→ **Problem description**
The lines that make up this material should each be returned exactly.

→ **Data excerpt**
══════════════════════════════
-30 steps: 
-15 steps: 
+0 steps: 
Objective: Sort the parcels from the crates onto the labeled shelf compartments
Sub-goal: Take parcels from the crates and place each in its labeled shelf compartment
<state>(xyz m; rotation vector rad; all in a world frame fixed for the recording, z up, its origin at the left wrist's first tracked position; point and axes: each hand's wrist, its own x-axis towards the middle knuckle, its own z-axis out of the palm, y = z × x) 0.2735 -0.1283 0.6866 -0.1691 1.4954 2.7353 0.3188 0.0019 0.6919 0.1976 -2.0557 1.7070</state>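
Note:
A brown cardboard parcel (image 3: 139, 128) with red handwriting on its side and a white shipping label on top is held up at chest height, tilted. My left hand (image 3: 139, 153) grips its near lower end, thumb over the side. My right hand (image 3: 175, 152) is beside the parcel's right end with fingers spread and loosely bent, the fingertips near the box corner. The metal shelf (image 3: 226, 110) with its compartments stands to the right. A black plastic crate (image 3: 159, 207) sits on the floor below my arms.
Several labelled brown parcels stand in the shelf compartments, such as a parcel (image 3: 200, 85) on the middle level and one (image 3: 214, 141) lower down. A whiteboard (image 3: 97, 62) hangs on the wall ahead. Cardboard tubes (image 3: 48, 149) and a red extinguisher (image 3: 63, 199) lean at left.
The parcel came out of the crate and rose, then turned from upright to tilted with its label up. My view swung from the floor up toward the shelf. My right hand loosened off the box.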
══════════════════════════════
→ **Solution for this exercise**
-30 steps: 
-15 steps: 
+0 steps: 
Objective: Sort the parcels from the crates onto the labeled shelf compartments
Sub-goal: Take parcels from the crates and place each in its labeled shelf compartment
<state>(xyz m; rotation vector rad; all in a world frame fixed for the recording, z up, its origin at the left wrist's first tracked position; point and axes: each hand's wrist, its own x-axis towards the middle knuckle, its own z-axis out of the palm, y = z × x) 0.2735 -0.1283 0.6866 -0.1691 1.4954 2.7353 0.3188 0.0019 0.6919 0.1976 -2.0557 1.7070</state>
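Note:
A brown cardboard parcel (image 3: 139, 128) with red handwriting on its side and a white shipping label on top is held up at chest height, tilted. My left hand (image 3: 139, 153) grips its near lower end, thumb over the side. My right hand (image 3: 175, 152) is beside the parcel's right end with fingers spread and loosely bent, the fingertips near the box corner. The metal shelf (image 3: 226, 110) with its compartments stands to the right. A black plastic crate (image 3: 159, 207) sits on the floor below my arms.
Several labelled brown parcels stand in the shelf compartments, such as a parcel (image 3: 200, 85) on the middle level and one (image 3: 214, 141) lower down. A whiteboard (image 3: 97, 62) hangs on the wall ahead. Cardboard tubes (image 3: 48, 149) and a red extinguisher (image 3: 63, 199) lean at left.
The parcel came out of the crate and rose, then turned from upright to tilted with its label up. My view swung from the floor up toward the shelf. My right hand loosened off the box.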

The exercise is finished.